‘Many US commentators have never BEEN to countries they comment on, see entire world from Washington perspective’ – Stephen Kinzer
Much of Western media is a mixture of sensationalist accusations and fear mongering about ‘enemy’ states. It is difficult to find perspectives divorced from US foreign policy, American journalist Stephen Kinzer has told RT.
Kinzer is a Boston Globe columnist and formerly a correspondent for the New York Times. With over two decades of experience reporting from around the world, including areas being targeted by American imperialism, Kinzer can offer a much needed critique on the state of journalism today.
He started as an independent journalist in Central America in the mid-70s, when few journalists were going there, later reporting from Central Asia, Turkey, the Caucasus, and Europe.
“I’m sometimes asked why I developed a different perspective on the world than many other people who comment in the American press,” he told RT. “I always seem to be the skunk at the foreign policy garden party. Why is that?
“Upon reflection, I think it has to do with the way that I learned about the world. Many people who write about the world in the United States learned about the world the same way: they went to international relations schools, they went to work on congressional staffs, then they worked at think tanks. And they’re very steeped in this Washington-centric view of the world.”

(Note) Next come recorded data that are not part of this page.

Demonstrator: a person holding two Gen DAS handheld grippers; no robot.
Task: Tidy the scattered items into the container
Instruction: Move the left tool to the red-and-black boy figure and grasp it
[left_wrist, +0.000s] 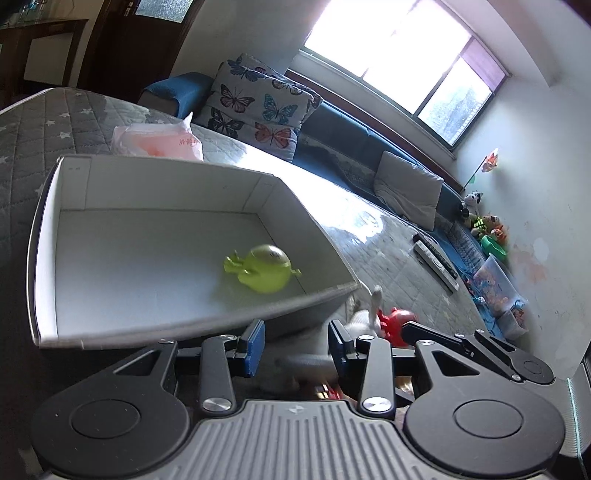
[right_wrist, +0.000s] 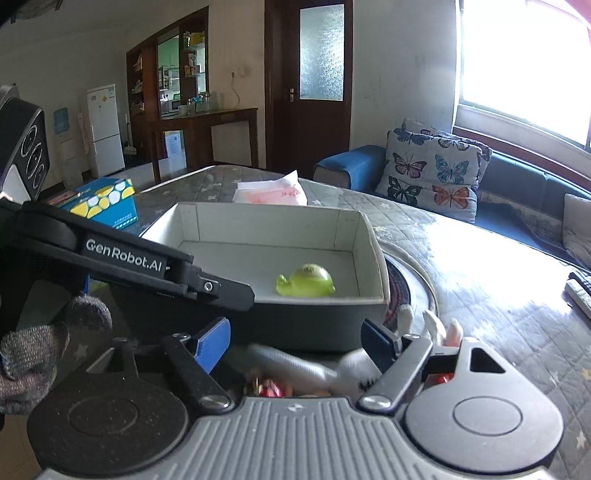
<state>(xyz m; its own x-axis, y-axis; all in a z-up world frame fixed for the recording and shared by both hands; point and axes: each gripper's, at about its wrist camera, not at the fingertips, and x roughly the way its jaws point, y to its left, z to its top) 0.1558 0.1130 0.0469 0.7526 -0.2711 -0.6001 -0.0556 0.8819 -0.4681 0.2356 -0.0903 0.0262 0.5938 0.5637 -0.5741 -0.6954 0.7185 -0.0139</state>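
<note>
Box wall (right_wrist: 280, 325) before open jaws

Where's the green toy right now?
The green toy lies inside the white box, on its floor near the right wall in the right wrist view.

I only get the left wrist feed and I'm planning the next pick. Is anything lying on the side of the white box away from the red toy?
Observer: Yes. In the right wrist view a blue and yellow carton sits beside the container, on the side away from the window.
Operator: And the right gripper, is it holding something?
Observer: No. The right gripper is open, and a blurred grey-white toy lies just under its fingers.
</note>
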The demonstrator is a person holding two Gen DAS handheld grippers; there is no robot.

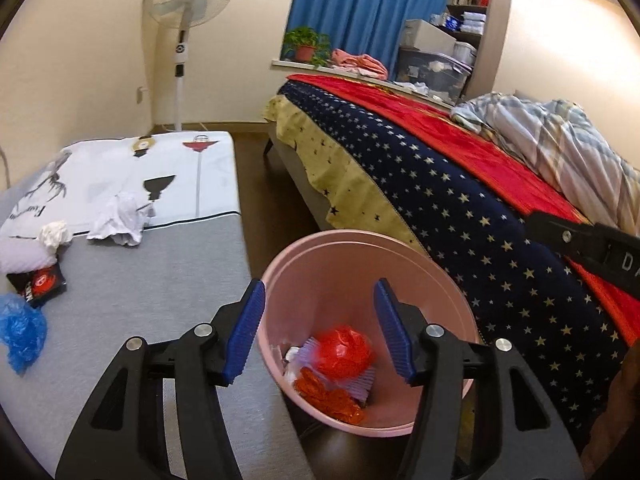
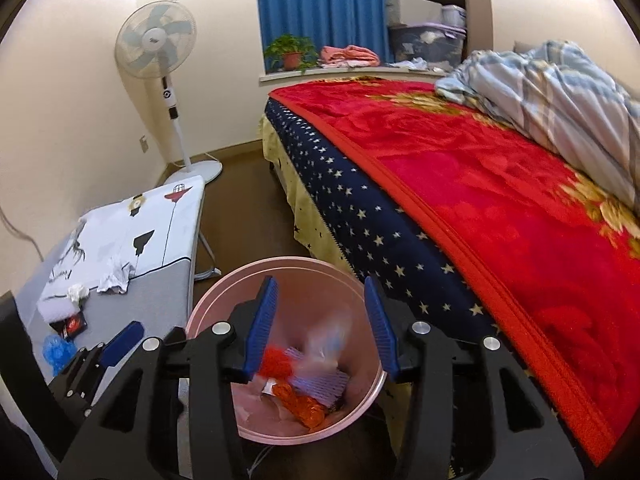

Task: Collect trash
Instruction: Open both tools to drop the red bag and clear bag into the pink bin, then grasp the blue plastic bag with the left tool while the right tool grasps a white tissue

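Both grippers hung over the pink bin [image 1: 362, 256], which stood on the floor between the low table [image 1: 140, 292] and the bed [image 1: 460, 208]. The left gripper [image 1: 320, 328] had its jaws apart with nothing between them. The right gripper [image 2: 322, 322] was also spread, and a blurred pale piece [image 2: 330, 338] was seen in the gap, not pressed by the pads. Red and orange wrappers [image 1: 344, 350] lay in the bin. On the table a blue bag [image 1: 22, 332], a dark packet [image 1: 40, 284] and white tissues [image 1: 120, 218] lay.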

Unlike such journalists and commentators, Kinzer learned journalism by going places and writing firsthand what he saw and heard.
“I learned about the world from the perspective of the people who were the victims of American foreign policy. I was in the places where people were getting bombed. I saw American foreign policy from the perspective of the rest of the world.”
According to Kinzer, there are many qualifications for being a journalist that are much more important than what school you went to or what you studied.
“The most important one is independent thinking. The great curse of our press in the West is willingness to accept the official narrative,” he said.
In his view, many American journalists are merely stenographers.
“They’re sitting down at a press conference, they write down what some government spokesman says, then they go and print that in a newspaper. You hardly even need to have a sentient human there, you can get an algorithm to probably put most of those stories together.
“And when you want to have a story that’s very well-sourced, they call the State Department, and the Defense Department, and several think tanks, and some congressmen. And they think, ‘Well I sure covered the landscape on this one!’”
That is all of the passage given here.